The bill (A-4705) would establish a system of portable benefits that would allow men and women in the independent workforce, such as freelance writers and Uber and Lyft drivers, to access basic benefits available to workers in the traditional workforce. The system would tie benefits to the worker, as opposed to the traditional model of tying them to the employer, so that workers would not lose access to benefits upon moving on to a new job.
Under the legislation, contracting agents – or companies like Uber, Postmates and TaskRabbit that facilitate the provision of a service – that have facilitated the provision of services by at least 50 workers for at least one year would be required to contribute funds to qualified benefit providers to provide benefits for their workers. The required contribution would be the lesser of 25 percent of the total fee collected from the consumer for each transaction of services provided or six dollars for every hour that the worker provided services to the consumer.
“We are at a developing crossroads in our country as the modern workplace is rapidly evolving, whether we acknowledge it or not,” said Singleton. “The question we must ask ourselves is whether we intend to go back to the employment and social contracts of the last century, or are we going to reinvent them for a new period of American economic evolution with a creative solution to protect workers and employers?”
The measure would require qualified benefit providers to provide workers’ compensation to entitled workers, in addition to some or all of following optional benefits: health insurance, paid time off, retirement benefits and other benefits determined by the qualified benefit providers.

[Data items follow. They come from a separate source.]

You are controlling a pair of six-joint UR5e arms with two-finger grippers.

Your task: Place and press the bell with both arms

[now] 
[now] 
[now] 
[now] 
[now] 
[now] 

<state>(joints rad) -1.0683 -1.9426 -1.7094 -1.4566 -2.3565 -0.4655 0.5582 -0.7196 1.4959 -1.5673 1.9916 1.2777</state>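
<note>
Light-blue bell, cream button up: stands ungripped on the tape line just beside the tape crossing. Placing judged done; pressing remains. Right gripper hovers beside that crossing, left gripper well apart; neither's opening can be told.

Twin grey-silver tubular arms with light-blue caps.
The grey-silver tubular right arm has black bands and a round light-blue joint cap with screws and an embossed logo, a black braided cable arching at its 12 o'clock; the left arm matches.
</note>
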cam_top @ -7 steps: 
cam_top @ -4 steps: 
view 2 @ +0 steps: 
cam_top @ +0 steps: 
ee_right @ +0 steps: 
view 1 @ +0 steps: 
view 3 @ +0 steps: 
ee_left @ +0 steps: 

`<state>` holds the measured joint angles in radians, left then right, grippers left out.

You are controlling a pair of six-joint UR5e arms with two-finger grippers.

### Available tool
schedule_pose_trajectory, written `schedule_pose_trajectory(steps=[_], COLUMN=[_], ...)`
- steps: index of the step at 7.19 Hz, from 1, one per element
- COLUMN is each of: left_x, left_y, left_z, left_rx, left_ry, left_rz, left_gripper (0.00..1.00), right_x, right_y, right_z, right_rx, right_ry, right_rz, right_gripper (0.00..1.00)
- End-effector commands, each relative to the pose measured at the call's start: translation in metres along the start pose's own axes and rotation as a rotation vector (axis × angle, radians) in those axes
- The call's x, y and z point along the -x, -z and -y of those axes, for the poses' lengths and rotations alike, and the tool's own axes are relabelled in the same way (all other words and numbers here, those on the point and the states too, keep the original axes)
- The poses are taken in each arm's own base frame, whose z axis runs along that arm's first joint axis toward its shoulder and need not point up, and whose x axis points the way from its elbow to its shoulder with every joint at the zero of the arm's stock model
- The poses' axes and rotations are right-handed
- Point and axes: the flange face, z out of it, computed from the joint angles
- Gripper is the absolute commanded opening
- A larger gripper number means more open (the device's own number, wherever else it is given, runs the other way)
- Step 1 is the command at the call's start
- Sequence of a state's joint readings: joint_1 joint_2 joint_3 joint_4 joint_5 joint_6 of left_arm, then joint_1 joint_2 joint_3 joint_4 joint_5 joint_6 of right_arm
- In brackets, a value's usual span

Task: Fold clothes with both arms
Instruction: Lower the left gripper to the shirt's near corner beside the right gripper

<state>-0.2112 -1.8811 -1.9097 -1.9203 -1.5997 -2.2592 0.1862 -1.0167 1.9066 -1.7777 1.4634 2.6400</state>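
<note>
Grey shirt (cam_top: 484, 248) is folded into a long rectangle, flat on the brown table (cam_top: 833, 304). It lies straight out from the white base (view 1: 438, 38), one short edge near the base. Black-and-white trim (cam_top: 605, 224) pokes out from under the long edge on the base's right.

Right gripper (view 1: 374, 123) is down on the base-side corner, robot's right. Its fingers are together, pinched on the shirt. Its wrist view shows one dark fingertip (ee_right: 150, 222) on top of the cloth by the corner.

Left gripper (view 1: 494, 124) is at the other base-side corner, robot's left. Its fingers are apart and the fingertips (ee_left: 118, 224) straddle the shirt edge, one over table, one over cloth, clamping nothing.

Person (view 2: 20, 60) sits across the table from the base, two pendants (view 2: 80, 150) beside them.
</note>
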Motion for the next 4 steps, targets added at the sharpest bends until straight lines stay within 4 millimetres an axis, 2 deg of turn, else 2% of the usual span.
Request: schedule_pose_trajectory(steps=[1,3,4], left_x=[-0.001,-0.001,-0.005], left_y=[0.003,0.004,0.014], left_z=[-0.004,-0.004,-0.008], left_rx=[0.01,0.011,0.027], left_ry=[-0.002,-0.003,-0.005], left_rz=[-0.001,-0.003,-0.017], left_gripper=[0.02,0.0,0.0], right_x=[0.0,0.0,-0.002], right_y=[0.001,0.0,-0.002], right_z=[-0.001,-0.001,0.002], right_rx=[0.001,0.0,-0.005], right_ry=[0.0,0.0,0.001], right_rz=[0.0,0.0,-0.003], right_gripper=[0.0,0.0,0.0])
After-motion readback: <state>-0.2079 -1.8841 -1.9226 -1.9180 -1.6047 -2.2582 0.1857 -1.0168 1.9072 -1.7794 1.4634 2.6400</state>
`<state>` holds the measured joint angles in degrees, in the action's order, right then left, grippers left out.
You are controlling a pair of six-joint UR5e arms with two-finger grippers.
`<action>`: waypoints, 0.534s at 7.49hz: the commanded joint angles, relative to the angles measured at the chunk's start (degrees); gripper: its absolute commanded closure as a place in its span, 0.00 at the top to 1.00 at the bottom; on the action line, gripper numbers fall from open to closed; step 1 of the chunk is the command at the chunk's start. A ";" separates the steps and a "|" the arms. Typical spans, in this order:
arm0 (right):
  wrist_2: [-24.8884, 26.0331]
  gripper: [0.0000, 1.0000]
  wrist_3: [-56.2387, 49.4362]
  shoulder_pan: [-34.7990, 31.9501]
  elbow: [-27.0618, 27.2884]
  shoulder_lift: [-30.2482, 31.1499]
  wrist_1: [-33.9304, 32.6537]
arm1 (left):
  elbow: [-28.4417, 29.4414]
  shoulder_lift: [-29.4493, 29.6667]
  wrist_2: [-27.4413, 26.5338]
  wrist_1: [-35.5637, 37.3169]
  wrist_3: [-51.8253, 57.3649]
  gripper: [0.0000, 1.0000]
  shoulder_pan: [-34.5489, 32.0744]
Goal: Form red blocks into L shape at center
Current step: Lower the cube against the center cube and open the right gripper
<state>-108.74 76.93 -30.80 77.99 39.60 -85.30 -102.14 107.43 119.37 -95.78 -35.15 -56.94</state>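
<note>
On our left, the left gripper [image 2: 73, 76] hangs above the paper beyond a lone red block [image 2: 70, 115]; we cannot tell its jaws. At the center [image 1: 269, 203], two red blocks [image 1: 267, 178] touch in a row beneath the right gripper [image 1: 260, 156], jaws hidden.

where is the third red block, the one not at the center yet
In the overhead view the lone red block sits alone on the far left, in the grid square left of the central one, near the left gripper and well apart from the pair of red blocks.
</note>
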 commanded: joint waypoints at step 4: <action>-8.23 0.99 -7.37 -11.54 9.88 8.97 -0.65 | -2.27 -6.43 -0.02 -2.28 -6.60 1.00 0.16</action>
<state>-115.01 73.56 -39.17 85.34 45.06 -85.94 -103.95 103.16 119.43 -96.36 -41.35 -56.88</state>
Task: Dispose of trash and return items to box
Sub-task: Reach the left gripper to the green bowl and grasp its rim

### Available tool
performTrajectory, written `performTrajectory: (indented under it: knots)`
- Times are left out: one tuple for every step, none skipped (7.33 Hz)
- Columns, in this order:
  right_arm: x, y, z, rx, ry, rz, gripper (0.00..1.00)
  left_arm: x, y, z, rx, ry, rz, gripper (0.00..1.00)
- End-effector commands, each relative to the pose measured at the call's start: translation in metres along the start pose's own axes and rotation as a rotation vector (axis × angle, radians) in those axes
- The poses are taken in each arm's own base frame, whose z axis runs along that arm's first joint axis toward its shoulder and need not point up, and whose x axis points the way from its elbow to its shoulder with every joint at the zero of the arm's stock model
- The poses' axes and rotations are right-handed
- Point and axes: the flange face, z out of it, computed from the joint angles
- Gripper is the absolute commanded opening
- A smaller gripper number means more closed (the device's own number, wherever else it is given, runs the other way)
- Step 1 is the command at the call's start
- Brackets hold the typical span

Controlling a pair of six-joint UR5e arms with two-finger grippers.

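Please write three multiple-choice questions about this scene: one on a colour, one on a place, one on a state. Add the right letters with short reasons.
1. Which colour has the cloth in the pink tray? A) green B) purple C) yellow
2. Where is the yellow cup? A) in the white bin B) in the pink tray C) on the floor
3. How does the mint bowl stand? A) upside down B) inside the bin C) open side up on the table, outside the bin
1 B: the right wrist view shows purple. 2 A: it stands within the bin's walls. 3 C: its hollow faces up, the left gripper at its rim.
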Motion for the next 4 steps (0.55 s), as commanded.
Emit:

In order be eligible as a qualified benefit provider under the bill, an organization must:
- Be a nonprofit organization;
- Have a board of directors that holds a fiduciary duty to the workers with respect to provision of the benefits and is at least half made up of workers performing work for customers of contracting agents or representatives of bona fide independent organizations of those workers;
- Be independent from all business entities, organizations, corporations or individuals that would present a conflict of interest that compromises workers;
- Act solely to maximize benefits to the covered workers; and
- Demonstrate adequate viability and financial sufficiency, as determined by the Department of Labor and Workforce Development.
The measure was advanced by the Assembly Labor Committee.